◆ THE TASK
How do the lines below between the ones holding "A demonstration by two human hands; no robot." and "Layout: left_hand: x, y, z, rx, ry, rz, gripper", inclusive, read? Give them again exactly, with no other lines.

Recorded data:

┄┄┄┄┄┄

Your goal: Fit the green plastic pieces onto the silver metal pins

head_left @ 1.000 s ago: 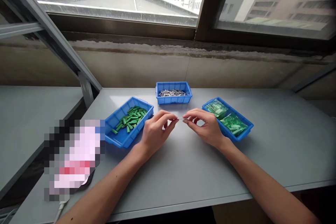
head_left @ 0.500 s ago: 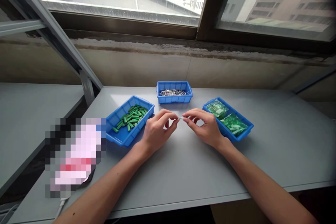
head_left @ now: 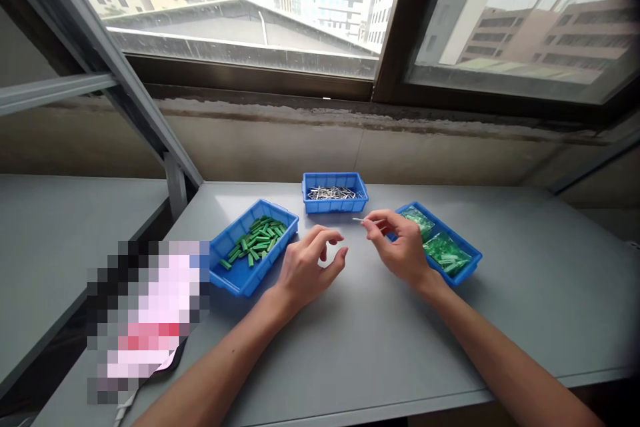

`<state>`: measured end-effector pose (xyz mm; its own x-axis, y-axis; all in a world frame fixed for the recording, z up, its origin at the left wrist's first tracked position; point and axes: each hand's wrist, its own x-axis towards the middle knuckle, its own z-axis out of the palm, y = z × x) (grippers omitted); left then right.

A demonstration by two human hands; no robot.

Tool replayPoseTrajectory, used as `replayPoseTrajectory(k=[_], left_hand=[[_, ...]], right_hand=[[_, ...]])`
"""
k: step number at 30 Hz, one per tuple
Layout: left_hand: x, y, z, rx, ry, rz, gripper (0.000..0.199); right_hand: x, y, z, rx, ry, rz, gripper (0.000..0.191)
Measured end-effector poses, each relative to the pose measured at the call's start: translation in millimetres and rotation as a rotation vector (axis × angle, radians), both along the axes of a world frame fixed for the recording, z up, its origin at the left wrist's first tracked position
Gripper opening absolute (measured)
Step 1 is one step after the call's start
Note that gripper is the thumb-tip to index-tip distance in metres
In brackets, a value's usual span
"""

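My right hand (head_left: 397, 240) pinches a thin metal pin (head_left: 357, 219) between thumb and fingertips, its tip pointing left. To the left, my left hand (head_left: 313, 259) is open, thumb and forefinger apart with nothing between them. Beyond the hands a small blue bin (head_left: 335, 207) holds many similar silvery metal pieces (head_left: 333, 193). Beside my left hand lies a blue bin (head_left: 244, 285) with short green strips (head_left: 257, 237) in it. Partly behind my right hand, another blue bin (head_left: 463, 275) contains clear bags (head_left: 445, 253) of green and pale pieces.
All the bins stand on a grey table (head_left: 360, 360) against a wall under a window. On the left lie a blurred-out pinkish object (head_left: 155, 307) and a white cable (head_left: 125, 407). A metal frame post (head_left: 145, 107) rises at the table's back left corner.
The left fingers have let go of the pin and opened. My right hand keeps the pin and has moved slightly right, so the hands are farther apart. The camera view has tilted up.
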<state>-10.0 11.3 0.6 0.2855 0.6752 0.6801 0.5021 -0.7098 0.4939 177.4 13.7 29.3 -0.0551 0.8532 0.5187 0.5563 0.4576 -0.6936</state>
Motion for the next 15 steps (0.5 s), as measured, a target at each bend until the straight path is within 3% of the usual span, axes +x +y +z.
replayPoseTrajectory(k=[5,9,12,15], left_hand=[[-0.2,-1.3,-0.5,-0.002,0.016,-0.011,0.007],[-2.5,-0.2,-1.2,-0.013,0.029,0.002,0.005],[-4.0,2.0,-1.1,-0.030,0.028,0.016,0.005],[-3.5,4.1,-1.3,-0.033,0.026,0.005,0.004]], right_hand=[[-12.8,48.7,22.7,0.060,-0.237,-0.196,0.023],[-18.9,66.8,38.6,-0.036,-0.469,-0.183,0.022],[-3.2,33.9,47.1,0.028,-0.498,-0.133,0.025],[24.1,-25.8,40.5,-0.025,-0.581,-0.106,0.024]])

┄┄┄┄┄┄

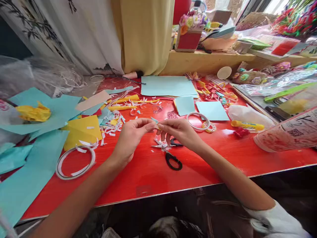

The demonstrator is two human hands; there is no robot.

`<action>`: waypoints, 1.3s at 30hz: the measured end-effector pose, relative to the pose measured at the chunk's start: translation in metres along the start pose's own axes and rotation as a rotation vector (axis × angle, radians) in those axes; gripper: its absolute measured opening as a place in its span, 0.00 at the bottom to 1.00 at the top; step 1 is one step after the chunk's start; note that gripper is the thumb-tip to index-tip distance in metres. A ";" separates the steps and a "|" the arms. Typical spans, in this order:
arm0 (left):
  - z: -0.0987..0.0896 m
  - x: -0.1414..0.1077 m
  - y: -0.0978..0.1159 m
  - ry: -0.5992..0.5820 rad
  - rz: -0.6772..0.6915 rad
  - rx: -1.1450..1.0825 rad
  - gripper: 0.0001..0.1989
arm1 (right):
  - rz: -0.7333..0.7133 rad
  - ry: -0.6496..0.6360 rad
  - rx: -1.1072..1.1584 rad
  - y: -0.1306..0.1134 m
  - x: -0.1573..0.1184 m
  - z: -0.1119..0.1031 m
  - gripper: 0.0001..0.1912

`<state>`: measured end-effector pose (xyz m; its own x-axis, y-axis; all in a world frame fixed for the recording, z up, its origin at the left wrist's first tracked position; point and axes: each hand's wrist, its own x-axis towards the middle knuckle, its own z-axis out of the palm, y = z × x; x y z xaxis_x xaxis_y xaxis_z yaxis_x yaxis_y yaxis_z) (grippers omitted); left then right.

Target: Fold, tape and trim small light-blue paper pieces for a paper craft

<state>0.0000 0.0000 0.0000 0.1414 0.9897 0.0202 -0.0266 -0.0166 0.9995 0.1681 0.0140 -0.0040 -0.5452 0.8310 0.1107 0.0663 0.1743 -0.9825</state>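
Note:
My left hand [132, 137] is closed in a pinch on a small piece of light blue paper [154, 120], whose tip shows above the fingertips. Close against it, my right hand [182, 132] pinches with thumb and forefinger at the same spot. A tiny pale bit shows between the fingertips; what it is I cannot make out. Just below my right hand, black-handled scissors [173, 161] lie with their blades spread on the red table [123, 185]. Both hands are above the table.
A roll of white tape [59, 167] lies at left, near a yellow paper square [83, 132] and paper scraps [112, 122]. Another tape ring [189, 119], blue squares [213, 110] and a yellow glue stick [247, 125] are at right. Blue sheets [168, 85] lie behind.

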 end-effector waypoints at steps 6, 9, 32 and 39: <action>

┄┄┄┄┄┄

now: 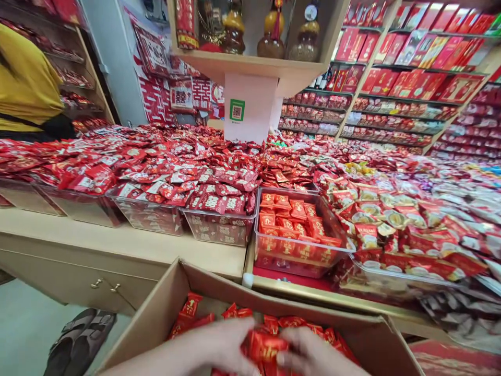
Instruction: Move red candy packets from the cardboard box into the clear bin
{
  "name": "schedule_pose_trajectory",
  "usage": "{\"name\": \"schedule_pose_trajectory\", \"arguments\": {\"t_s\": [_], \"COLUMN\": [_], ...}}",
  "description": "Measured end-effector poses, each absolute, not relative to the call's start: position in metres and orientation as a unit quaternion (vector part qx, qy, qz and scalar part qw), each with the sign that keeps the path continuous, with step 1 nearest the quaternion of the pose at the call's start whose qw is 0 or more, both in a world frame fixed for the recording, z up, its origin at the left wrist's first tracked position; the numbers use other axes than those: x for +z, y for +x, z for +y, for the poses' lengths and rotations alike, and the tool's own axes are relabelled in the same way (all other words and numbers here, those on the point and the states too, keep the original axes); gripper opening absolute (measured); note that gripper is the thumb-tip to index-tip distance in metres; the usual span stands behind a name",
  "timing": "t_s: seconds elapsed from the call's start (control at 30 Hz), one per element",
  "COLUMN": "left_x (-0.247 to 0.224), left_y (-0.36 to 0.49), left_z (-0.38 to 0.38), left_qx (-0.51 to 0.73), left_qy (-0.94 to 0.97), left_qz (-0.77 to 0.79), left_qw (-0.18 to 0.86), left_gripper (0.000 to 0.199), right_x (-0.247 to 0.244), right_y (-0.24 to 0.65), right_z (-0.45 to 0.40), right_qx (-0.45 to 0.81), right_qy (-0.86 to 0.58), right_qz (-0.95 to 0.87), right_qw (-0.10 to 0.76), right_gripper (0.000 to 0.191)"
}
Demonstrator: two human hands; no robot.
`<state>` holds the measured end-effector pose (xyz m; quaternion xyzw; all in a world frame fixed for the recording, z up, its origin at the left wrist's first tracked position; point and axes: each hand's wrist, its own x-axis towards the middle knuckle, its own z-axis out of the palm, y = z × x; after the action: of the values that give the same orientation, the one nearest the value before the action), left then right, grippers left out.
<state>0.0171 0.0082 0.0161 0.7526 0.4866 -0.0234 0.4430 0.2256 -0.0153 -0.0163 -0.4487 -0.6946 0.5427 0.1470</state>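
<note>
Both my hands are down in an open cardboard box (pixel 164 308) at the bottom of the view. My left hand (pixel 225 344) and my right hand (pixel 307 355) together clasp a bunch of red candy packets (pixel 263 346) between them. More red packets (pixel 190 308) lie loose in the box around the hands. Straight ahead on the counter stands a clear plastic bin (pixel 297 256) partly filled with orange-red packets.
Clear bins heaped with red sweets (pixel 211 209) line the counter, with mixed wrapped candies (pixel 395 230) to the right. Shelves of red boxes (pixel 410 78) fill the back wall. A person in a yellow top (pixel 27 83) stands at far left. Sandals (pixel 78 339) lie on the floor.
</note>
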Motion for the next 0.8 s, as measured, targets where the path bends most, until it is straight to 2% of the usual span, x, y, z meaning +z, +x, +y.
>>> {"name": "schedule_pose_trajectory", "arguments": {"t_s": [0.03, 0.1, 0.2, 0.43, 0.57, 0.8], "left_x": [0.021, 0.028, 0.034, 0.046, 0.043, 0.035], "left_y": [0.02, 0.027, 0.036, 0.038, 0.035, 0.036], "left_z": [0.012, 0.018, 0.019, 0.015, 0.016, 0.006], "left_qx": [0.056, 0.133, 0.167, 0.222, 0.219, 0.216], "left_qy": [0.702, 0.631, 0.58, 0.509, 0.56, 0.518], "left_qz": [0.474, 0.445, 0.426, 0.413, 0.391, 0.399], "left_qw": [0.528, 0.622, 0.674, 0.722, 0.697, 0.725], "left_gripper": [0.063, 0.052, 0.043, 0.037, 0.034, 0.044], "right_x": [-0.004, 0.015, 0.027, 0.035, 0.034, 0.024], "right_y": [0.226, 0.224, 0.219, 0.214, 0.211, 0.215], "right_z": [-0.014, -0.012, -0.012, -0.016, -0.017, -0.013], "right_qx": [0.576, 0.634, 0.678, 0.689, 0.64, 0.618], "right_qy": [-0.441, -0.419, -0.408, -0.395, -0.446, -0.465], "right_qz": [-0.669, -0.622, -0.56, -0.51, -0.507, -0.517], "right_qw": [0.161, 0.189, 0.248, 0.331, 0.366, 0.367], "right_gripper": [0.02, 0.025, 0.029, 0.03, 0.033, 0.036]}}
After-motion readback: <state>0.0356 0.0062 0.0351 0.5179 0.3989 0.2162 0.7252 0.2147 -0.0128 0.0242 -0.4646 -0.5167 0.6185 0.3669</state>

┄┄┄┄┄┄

◆ WRITTEN ANSWER
A demonstration by two human hands; no robot.

Tool replayPoseTrajectory, used as `replayPoseTrajectory(k=[_], left_hand=[[_, ...]], right_hand=[[_, ...]])`
"""
k: step number at 30 Hz, one per tuple
Layout: left_hand: x, y, z, rx, ry, rz, gripper (0.000..0.199); right_hand: x, y, z, rx, ry, rz, gripper (0.000..0.191)

Work on this exercise has been finished.